> Work order
Copy nothing past the line containing "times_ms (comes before". Transcribe every line of the listing below up to and including it, from the first, except pictures.

> Data
--- START ---

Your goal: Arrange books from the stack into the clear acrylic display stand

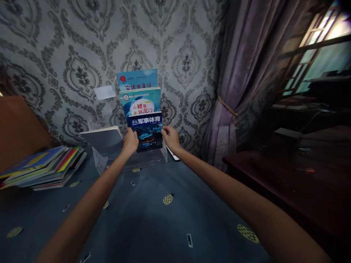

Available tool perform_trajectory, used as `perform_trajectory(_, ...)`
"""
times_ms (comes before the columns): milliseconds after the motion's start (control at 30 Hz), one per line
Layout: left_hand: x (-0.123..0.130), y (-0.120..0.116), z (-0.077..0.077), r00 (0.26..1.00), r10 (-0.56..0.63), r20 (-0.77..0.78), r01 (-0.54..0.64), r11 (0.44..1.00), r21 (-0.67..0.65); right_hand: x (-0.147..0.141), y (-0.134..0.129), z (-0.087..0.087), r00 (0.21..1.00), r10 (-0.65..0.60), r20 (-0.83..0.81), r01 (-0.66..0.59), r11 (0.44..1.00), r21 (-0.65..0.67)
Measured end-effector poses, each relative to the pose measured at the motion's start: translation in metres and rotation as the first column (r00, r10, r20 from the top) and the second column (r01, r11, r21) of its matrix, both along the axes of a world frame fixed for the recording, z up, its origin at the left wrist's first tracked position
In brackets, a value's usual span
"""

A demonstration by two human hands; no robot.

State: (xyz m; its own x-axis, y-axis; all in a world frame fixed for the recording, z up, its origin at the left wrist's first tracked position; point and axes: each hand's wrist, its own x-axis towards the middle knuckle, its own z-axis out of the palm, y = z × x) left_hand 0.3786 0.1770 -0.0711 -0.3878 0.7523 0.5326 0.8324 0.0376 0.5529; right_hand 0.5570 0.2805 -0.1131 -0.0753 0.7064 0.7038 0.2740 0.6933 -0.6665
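Note:
A dark blue book (149, 133) with white title characters stands upright between my hands, its cover facing me. My left hand (131, 140) grips its left edge, and my right hand (170, 137) pinches its right edge. Behind it rise a teal book (141, 100) and, at the back, a taller light blue book (138, 76). These books are in a clear tiered rack (142, 159), whose lower front and side panels show. On the rack's left side leans a book with a plain grey cover (104, 140).
A stack of books (46, 166) lies at the left beside a brown panel (22, 128). A blue pineapple-patterned cloth (148, 219) covers the surface. A purple curtain (233, 80) and a dark red table (263, 179) are at the right. A flat white-edged item (172, 155) lies behind the rack.

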Motion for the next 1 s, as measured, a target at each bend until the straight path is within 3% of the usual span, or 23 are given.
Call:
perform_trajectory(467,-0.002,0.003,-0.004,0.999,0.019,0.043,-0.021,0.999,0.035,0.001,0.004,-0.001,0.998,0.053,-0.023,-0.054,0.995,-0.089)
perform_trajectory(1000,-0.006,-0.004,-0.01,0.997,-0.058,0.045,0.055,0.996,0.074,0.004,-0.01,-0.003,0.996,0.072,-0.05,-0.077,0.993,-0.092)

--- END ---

> Output of the task
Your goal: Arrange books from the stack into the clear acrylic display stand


Available tool perform_trajectory, used as `perform_trajectory(_, ...)`
"""
times_ms (comes before the columns): milliseconds after the motion's start (control at 30 Hz), one per line

The complete answer has now been given.